Нет, Толик явно ничего не понял - так растерянно заморгал он, снизу вверх вглядываясь в жесткий прищур Виктора. Антону эта игра в гляделки быстро наскучила, и он решил взять быка за рога:
– Давай, колись, археолог, где ты берешь бабки на фирму? Колись, говорю, в темпе, пока не пришла Галя!
Толик, наконец, понял, а поняв - окрысился:
– Это мое дело! Где хочу, там и беру, вот!
– Толик, ты нас прости, пожалуйста, но сказать тебе придется, Виктор морщился, теребил усы.
– Это не только твое дело, поверь, и это очень серьезное дело. Мы тебе все объясним, ты только ответь сначала.
Толик затравлено оглядел своих мучителей - упрямо набычившегося Антона, хмурого Виктора, сжавшуюся на своем стуле, дрожащую от напряжения Наташу... Понял: не отстанут; заговорил - тихо, отрывисто, воровато озираясь на дверь:
– Вы читали "Монстры не умирают"?
Все трое помотали головами: нет.
– А "Новые каннибалы"?
– Я у Глеба видела, - подала голос Наташа.
– Но только прочитать не решилась. Там на обложке морды нарисованы, такие страшные-страшные.
– А "В полночь, под хохот сов"? Тоже не читали?
– Я читал, - Антон пренебрежительно хмыкнул, пояснил остальным: Редчайший маразм. Он там нахамил какому-то занюханному колдуну, и за это его на кладбище живьем жрали вурдалаки - сто двадцать страниц жрали, красочно так, со всевозможными подробностями... Слушай, археолог, ты кончай нам мозги всякой мутью пудрить! Отвечай на вопрос, пока добром просят, нехорошего тебе, для разнообразия, в ухо!
– Так вот я и отвечаю...
– Толик был красен, несчастен и смотрел в пол.
– Ты авторов помнишь?
– Ну, помню, - Антон пожал плечами.
– Какие-то А. и Б. Хмырик. Мечта, а не фамилия, вот и запомнил. А что?
– Это не фамилия, - Толик жалко улыбнулся, вздохнул.
– Это псевдоним, вот. Мой и Глеба. Мы с ним шесть романов написали. А гонорары я на шмотки тратил. Ну что, добились? Рады? Только, если Галочке проболтаетесь - я вам не друг!
– Так это и Глеб, значит, гонорары получал?

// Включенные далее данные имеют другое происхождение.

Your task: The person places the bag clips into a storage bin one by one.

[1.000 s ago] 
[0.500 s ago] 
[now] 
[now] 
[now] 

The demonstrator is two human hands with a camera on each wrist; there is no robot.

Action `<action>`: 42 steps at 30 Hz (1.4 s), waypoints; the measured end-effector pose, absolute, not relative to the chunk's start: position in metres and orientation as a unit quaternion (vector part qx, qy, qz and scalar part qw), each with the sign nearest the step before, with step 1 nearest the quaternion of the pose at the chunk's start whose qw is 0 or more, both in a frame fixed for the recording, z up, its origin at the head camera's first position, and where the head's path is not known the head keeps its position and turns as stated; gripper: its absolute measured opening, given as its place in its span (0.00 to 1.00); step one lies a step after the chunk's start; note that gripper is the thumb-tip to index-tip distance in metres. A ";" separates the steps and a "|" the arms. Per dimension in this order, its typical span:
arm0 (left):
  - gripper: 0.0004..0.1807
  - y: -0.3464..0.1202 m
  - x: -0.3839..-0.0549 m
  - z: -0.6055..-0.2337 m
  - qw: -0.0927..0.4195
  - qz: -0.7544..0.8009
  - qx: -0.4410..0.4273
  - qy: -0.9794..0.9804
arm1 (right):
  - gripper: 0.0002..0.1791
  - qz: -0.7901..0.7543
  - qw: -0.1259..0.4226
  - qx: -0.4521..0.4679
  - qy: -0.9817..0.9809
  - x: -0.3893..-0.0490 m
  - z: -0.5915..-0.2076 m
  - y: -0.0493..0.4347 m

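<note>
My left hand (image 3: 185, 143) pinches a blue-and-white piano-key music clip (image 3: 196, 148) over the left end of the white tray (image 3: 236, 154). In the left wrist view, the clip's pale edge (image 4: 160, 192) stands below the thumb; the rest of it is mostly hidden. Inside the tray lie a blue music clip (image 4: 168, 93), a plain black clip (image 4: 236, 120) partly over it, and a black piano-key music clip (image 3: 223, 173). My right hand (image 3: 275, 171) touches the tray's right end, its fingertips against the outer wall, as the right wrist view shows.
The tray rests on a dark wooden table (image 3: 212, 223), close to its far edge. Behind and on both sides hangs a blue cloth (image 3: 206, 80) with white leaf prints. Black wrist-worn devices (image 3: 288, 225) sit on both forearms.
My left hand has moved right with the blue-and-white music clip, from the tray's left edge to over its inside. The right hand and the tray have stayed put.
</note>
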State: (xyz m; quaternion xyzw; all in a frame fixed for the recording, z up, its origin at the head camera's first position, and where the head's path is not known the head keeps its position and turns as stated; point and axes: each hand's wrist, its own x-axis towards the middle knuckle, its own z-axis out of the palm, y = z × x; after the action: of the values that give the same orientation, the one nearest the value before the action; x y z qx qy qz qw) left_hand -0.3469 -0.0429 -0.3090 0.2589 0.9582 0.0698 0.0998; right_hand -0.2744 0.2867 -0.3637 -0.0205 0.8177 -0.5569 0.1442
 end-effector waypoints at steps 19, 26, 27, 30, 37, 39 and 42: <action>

– Виктор растерянно обернулся к Наташе.
Та кивнула:
– Он премии большие несколько раз получал. Ну, то-есть это он говорил - премии. Маме шубу купил, и мне, и на Камчатку мы с ним ездили, где гейзеры... Могли у него такие премии быть, Витя?
Виктор хмыкнул:
– Премии... Были премии, как же... За два года он что-то около одной отхватил: "За активную работу в стенгазете." Двадцать два рубля. Минус подоходный, минус за бездетность, минус профсоюзные взносы. Только он не мог на нее шубу тебе купить, Наташ. Пропимши мы ее, премию эту. Вот, с Антоном втроем. Как раз на бутылку вермута хватило. А после вермута, между прочим, Глеб меня домой к вам затащил и с тобой познакомил.